“You’re still on that screen?”
“It won’t let me in until I identify the fire hydrants.”
“There aren’t any fire hydrants in that picture, Sari. Those are mailboxes.”
“The computer thinks they’re fire hydrants. If I argue with it, I’ll be here until Monday.”
– Overheard in Bekasi
Sari is sitting on her couch in Bekasi. It is a Sunday evening, the kind of humid, heavy night where the air feels like a damp wool blanket. She has exactly fifteen minutes of mental energy left before her eyes refuse to stay open, and she wants to spend ten of them on a bit of entertainment. She types her password. The keyboard on her phone, sensing her haste, decides to lag. She hits a ‘p’ instead of an ‘o’. Backspace. Backspace.

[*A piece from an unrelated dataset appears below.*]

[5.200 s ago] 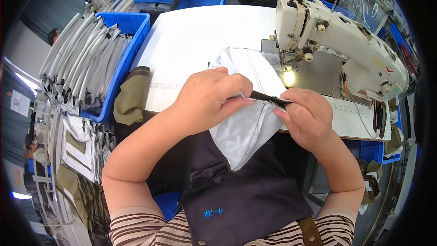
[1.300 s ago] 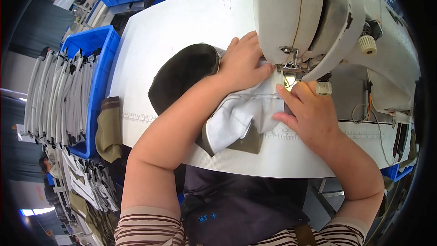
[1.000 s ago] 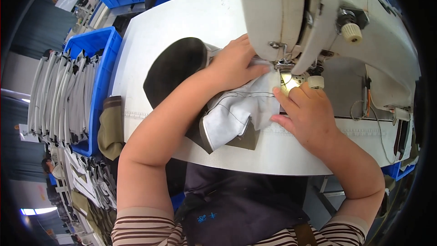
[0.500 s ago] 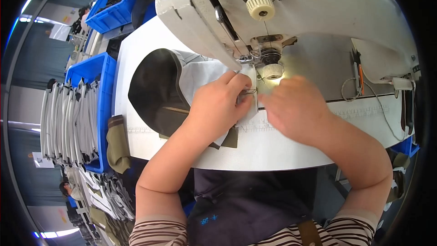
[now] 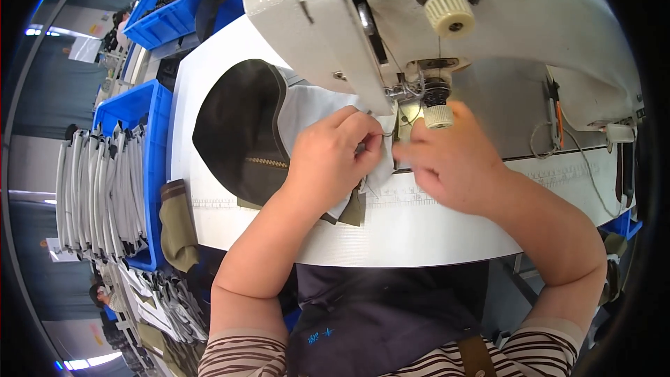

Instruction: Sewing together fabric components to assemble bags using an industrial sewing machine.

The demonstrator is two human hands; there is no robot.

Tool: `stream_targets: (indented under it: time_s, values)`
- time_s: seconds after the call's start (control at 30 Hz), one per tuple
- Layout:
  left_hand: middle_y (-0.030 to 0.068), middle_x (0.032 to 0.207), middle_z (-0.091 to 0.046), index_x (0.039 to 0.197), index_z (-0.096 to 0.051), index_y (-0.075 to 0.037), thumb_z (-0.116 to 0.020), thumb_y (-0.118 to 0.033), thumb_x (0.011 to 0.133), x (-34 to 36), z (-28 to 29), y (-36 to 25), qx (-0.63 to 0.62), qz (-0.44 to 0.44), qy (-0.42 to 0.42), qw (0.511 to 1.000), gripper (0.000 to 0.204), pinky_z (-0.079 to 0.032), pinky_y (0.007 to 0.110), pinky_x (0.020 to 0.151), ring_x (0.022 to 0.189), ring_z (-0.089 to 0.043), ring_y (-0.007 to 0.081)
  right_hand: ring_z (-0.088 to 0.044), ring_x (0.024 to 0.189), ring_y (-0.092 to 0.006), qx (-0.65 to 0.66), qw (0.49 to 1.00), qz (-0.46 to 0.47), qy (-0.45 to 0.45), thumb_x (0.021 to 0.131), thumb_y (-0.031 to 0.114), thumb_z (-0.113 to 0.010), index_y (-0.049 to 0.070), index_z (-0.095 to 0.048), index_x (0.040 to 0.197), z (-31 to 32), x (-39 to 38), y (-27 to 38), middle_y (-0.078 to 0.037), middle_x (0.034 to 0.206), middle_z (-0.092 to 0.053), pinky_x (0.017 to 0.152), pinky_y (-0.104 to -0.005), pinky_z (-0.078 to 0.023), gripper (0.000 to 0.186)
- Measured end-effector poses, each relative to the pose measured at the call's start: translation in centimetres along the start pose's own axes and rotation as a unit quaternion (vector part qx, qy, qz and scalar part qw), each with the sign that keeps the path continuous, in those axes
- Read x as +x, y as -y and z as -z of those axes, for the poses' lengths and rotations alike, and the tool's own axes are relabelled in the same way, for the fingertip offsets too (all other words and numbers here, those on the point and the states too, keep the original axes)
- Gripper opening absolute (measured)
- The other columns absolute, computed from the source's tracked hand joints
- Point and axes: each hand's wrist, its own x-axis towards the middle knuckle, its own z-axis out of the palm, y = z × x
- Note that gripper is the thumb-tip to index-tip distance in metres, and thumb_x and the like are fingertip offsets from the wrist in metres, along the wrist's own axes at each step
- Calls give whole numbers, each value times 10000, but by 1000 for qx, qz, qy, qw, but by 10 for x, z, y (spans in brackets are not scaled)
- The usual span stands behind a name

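My left hand [image 5: 331, 157] is closed on the edge of a pale grey cloth [image 5: 300, 108], beside the sewing machine's needle area. A small dark curved thing shows at its fingertips, too small to name. Joined to this cloth is a dark olive cloth piece [image 5: 234, 126] with a brass-coloured zip [image 5: 266, 163], spread left of the hand. My right hand [image 5: 457, 164] is just right of the cloth's edge, fingers curled, tips smeared by motion; what they hold is hidden. The white sewing machine [image 5: 530, 21] stands over both hands, its cream knob [image 5: 440, 117] partly covering the right hand.
The white table [image 5: 335, 248] has a printed ruler strip along its front. Thread snips with an orange part [image 5: 559, 122] lie at the right by a loose cord. Left of the table, a blue crate [image 5: 159, 160] holds stacked grey pieces [image 5: 101, 192]; an olive cloth roll [image 5: 178, 227] hangs near it.
The view has shifted slightly, so the machine head appears larger and further right. My right fingers have moved up beside the cream knob. My left hand keeps its hold on the cloth.
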Motion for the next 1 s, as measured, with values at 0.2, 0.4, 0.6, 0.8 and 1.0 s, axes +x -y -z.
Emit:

The screen refreshes. Now, it wants a code. The code is sent via SMS. She waits. The signal bar on her phone flickers between two and three bars of 4G. The notification finally slides down from the top, but when she taps it, the login screen resets because the app didn’t like being put in the background. She starts over. This is the fourth time.
By the time she reaches the captcha-the blurry grid of Indonesian streets where she must find the “motorcycles”-her heart rate has climbed. She isn’t relaxed. She is being tested.